We didn’t make North isolate, as that’s just not good for them. We masked when we were in the same room with them and on the first night they ate dinner in the living room, one room over from the rest of us. There’s no door between those two rooms, so conversation was possible. On Sunday North had a headache and didn’t want dinner, then on Monday we all ate dinner on the porch together and Tuesday they had a headache again. For the first couple days we had the A/C off and all the windows of the house open, for air circulation, until both kids requested that we turn in on Monday morning when the weather got hotter and stickier…

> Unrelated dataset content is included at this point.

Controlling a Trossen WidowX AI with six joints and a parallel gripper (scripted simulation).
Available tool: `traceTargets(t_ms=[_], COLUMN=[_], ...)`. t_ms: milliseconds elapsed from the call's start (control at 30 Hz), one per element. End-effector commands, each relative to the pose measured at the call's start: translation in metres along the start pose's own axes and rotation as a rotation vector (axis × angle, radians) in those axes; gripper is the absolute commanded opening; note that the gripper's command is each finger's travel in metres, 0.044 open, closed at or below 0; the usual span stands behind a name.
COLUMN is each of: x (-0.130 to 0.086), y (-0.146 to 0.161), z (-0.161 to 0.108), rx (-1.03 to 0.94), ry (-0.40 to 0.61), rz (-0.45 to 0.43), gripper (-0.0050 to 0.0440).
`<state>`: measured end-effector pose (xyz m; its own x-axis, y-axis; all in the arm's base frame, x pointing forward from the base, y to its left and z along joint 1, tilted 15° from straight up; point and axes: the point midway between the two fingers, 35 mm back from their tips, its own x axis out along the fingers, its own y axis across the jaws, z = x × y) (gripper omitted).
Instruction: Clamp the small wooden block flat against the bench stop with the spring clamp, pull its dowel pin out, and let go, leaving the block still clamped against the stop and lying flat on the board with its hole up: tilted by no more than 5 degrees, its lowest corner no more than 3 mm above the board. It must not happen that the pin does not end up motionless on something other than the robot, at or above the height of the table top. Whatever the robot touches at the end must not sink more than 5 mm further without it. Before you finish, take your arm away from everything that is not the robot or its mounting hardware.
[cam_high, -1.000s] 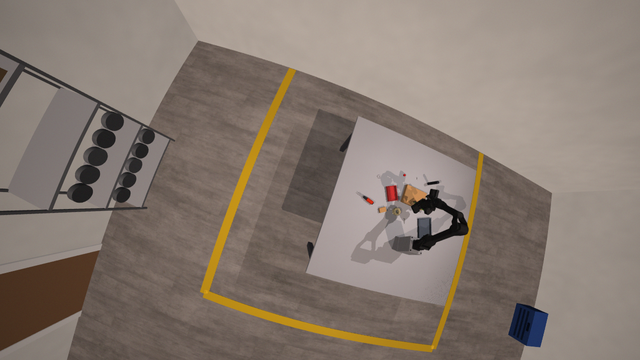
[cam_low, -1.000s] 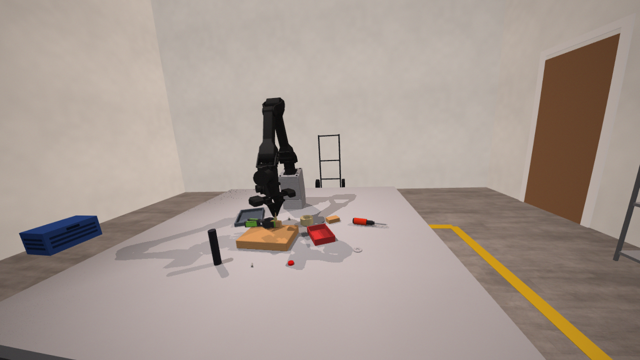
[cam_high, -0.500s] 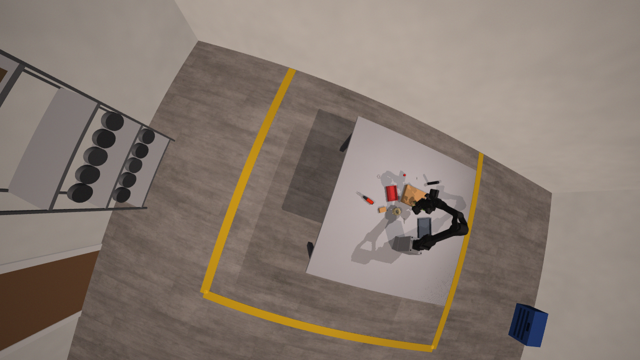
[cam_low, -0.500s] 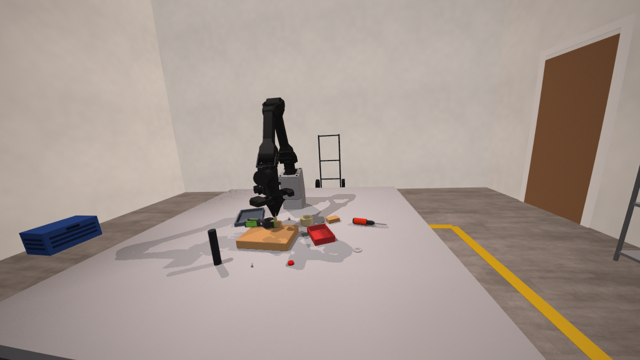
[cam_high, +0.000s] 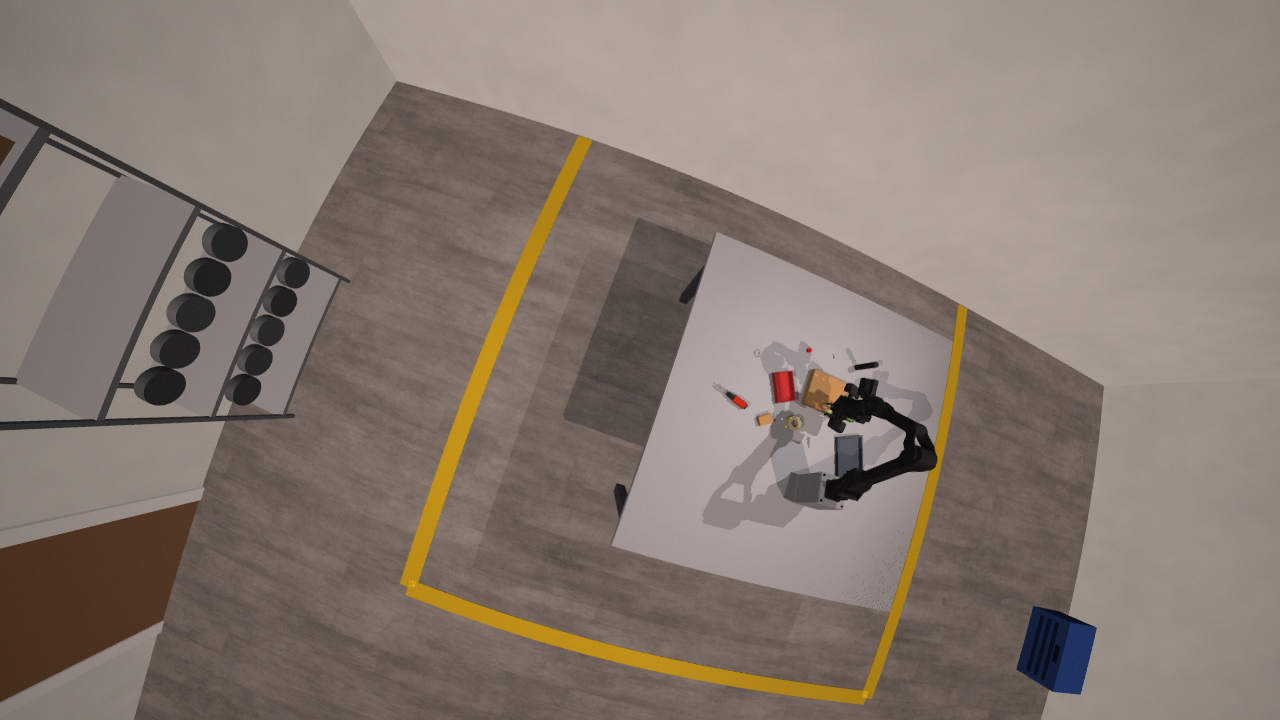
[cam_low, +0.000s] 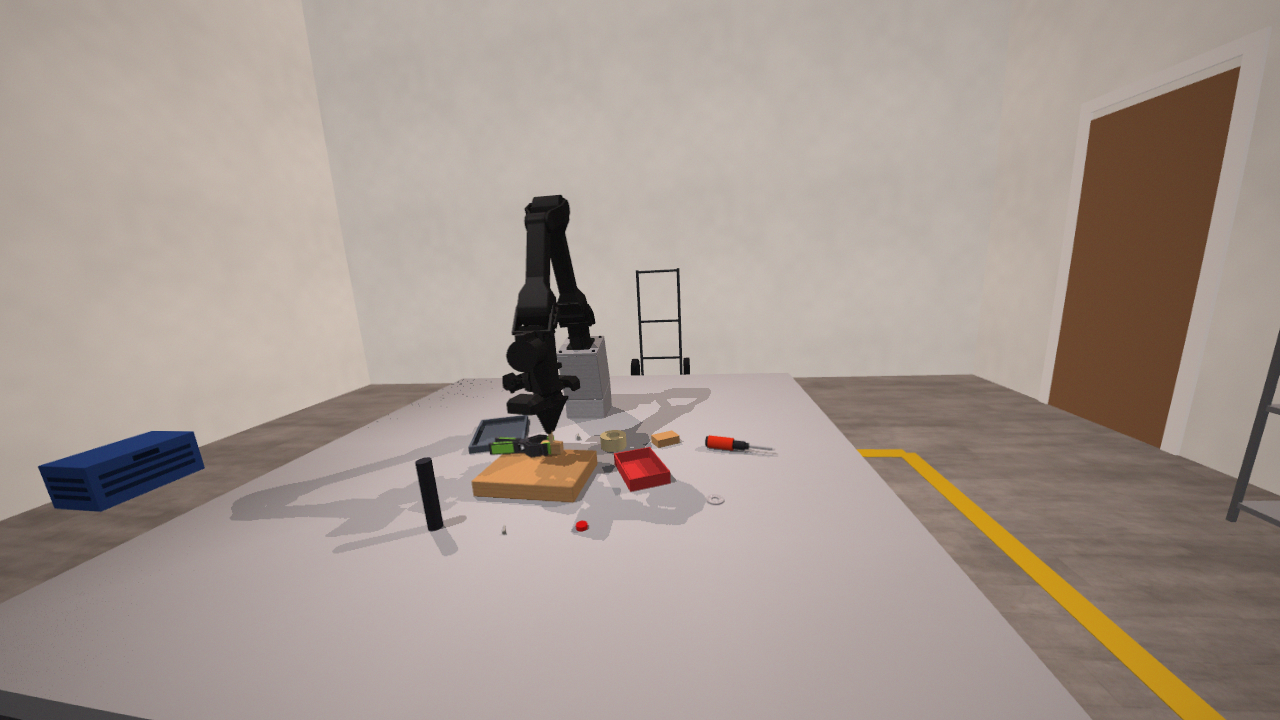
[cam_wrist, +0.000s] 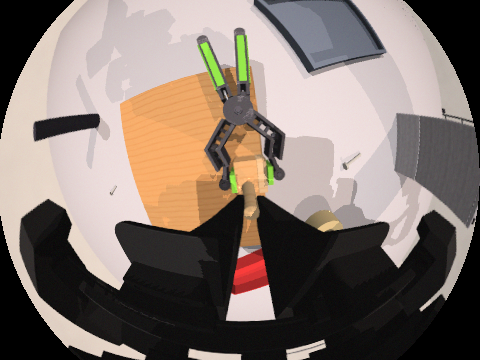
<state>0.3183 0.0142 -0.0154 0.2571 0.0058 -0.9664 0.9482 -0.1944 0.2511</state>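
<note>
A wooden board (cam_wrist: 176, 143) lies on the table; it also shows in the exterior view (cam_low: 535, 474). The black spring clamp (cam_wrist: 239, 115) with green handles lies across the board's edge, and its jaws sit on either side of the small wooden block (cam_wrist: 250, 172). My gripper (cam_wrist: 250, 201) stands straight over the block, shut on the light wooden dowel pin (cam_wrist: 250, 199). The pin's lower end meets the block's top; I cannot tell whether it is still in the hole. In the front view the gripper (cam_low: 547, 429) points down at the board's far edge. The bench stop is hard to make out.
A grey tray (cam_wrist: 320, 30) lies beyond the clamp. A red tray (cam_low: 641, 468), a tape roll (cam_low: 613, 439), a small tan block (cam_low: 665, 437) and a screwdriver (cam_low: 729, 442) lie right of the board. A black cylinder (cam_low: 429, 494) stands at its left. A red button (cam_low: 581, 525) lies in front.
</note>
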Motion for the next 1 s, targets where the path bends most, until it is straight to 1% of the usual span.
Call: traceTargets(t_ms=[0, 67, 133, 633, 700, 833, 967], x=[-0.0021, -0.0022, -0.0022, -0.0027, -0.0027, -0.0033, -0.0039], y=[0.0002, 0.0002, 0.0002, 0.0002, 0.0002, 0.0002, 0.0002], z=[-0.0002, -0.0002, -0.0002, -0.0002, -0.0002, -0.0002, -0.0002], rx=[-0.119, -0.184, -0.184, -0.659, -0.659, -0.739, -0.743], ry=[0.001, 0.001, 0.001, 0.0, 0.0, 0.0, 0.0], rz=[0.001, 0.001, 0.001, 0.002, 0.002, 0.002, 0.002], gripper=[0.0, 0.0, 0.0, 0.0, 0.0, 0.0, 0.0])
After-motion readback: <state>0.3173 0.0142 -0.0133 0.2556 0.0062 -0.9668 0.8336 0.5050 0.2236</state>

Beth, who had the closest contact with North (on the ride home) tested on Saturday and again on Monday and Tuesday, each time negative. Even so, she decided not to go into the office Monday or Tuesday, although partly that was because she had a lot of work to do before our upcoming beach trip and she didn’t want to waste time commuting. Beth and I started masking again when inside stores and places of business, which we had only stopped doing last month. (Ironically, North never stopped.) North didn’t leave the house until Wednesday…

North took a covid test and it was negative, which was cause for celebration. Meanwhile, Noah, who had seemed sluggish all day, decided he’d better take a covid test before we left, just in case. Also, negative. Beth, Noah, and I immediately shed our masks for the remainder of the trip, though North still wore theirs in public most of the time.

I can’t predict what the next year of covid will be like, for the world, the country, or our family, but I’m hoping it recedes more and more into the range of serious, but ordinary contagious diseases. (Recent research on long covid may make this more likely.) And if it does, maybe I won’t have anything to write about next year.

What do you mean when you say “during covid”?